Depois da abertura oficial da décima edição do Porão do Rock, com os paulistas do Garotos Podres, foi a vez da banda potiguar Allface se apresentar no festival. Os cinco integrantes mostraram um repertório com músicas dos quatro discos da carreira, com destaque para o mais recente, Simples.
“É uma honra tocar em um evento tão grande como o Porão. O público foi muito receptivo e foi uma surpresa muito agradável ver pessoas pedindo algumas músicas do Allface”, comemorou Anderson Risuenho, vocalista da banda, que tem uma sonoridade com influência clara de grupos como Weezer e The Ataris.
A banda brasiliense Linha de Frente fez o terceiro show no primeiro dia do Porão do Rock. O público, que no momento da apresentação ainda era pequeno, ouviu o hardcore vegan do grupo, que traz, como diferencial, três vocalistas em sua formação e um discurso contra o uso de drogas e o consumo de produtos de origem animal.
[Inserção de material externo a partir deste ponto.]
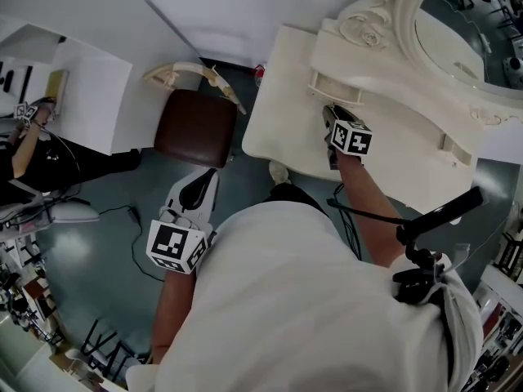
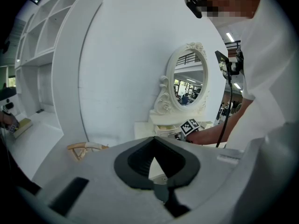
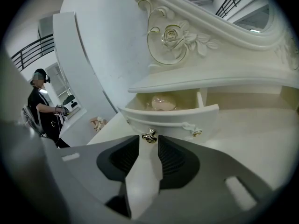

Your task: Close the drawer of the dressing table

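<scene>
The cream dressing table (image 1: 278,113) carries a carved mirror (image 1: 466,31) and a small drawer (image 1: 335,88) beneath it. In the right gripper view the drawer (image 3: 173,118) stands pulled out, with a pale pink object (image 3: 162,101) inside. My right gripper (image 1: 329,114) is open right in front of it, and the drawer's gold knob (image 3: 149,136) sits just beyond the gap between the tips of the gripper (image 3: 149,146), untouched. My left gripper (image 1: 200,184) hangs low beside the stool, away from the table. Its jaws (image 2: 154,141) meet at the tips with nothing between them.
A brown padded stool (image 1: 196,129) with a cream curved back (image 1: 192,72) stands left of the table. A white shelf unit (image 1: 73,96) and another person (image 1: 24,137) are at far left. A cable (image 1: 131,219) lies on the floor.
</scene>
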A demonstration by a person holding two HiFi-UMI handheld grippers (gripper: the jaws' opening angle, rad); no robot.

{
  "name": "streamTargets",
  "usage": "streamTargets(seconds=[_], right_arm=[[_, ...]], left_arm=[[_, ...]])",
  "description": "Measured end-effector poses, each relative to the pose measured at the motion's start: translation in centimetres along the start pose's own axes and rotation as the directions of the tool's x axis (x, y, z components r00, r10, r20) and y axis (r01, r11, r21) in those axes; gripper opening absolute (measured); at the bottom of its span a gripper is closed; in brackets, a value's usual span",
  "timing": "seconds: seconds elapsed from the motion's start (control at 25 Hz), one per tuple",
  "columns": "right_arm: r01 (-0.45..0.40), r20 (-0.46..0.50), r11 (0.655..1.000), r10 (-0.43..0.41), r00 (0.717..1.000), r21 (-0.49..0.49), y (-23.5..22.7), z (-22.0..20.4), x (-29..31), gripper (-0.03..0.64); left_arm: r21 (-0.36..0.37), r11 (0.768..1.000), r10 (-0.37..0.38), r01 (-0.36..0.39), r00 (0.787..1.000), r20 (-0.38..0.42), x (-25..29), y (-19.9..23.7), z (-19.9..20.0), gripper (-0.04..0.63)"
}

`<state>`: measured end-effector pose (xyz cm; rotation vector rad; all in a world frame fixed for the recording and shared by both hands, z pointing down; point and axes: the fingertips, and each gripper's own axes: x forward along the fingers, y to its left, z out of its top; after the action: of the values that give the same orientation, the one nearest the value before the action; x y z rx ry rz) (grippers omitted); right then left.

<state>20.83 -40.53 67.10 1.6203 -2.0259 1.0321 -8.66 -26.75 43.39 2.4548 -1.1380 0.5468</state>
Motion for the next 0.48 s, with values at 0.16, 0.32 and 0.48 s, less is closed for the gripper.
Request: streamTargets(seconds=[0.16, 0.32, 0.48], right_arm=[[-0.010, -0.003, 1.000, 0.010, 1.000, 0.001, -0.1, 0.4, 0.4, 0.100], [-0.019, -0.002, 1.000, 0.019, 1.000, 0.008, -0.4, 0.4, 0.6, 0.097], [-0.023, 0.005, 1.000, 0.023, 1.000, 0.008, -0.8, 1.0, 0.9, 0.095]], left_arm=[[-0.005, 1.000, 0.009, -0.009, 1.000, -0.004, 0.8, -0.2, 0.2, 0.003], [-0.013, 1.000, 0.015, -0.015, 1.000, -0.005, 1.6, -0.3, 0.4, 0.003], [-0.011, 1.000, 0.017, -0.017, 1.000, -0.007, 2.4, -0.4, 0.6, 0.003]])
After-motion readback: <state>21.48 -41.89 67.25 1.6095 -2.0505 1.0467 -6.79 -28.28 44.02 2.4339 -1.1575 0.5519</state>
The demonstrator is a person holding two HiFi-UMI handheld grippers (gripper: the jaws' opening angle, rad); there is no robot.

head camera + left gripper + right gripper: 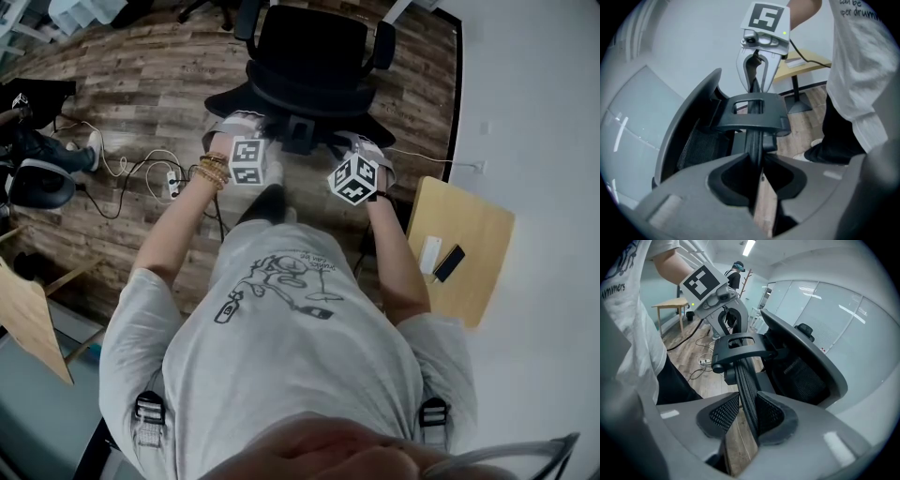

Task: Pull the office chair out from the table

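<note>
Black office chair [314, 56] on open wood floor [141, 75]

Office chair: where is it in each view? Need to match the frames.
Head view: office chair at top centre, just beyond both marker cubes.
Left gripper view: centre-left, with its back's top edge clamped in the left gripper.
Right gripper view: centre-right, with the same edge clamped in the right gripper.
Shared landmark: the person's white T-shirt, at right in the left gripper view and at left in the right gripper view.

Floor [122, 84] lies open leftward; table [469, 244] and wall [534, 112] hem the right.
</note>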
Linha de Frente surgiu em 2002 e foi escolhida pelo público na segunda noite da seletiva do evento. “O nosso som é para contestar e o mais importante é gerar discussão entre as pessoas”, disse Thyago Lima, um dos vocalistas do Linha de Frente.
Inocentes, lendária banda brasileira de punk rock, subiu ao palco logo depois. Liderado pelo vocalista e guitarrista Clemente, o grupo levou o público ao delírio, com clássicos de seus mais de 25 anos de carreira.
Em seguida, o Galinha Preta, da Ceilândia, Distrito Federal, mostrou porque é uma das bandas mais queridas da cena local. Com o carismático Frango Kaos no vocal e no comando de samplers hilários, o quarteto levantou a platéia, que, no momento, chegava a quase 6 mil pessoas. Roubaram o Meu Rim e Aú foram algumas das músicas presentes no repertório da banda.
Mechanics, atração seguinte, apesar de ter apresentado um show “estupidamente barulhento”, como a própria banda goiana define seu som, não empolgou o público. Formada em 1994, o grupo já havia se apresentado no Porão do Rock em 2001.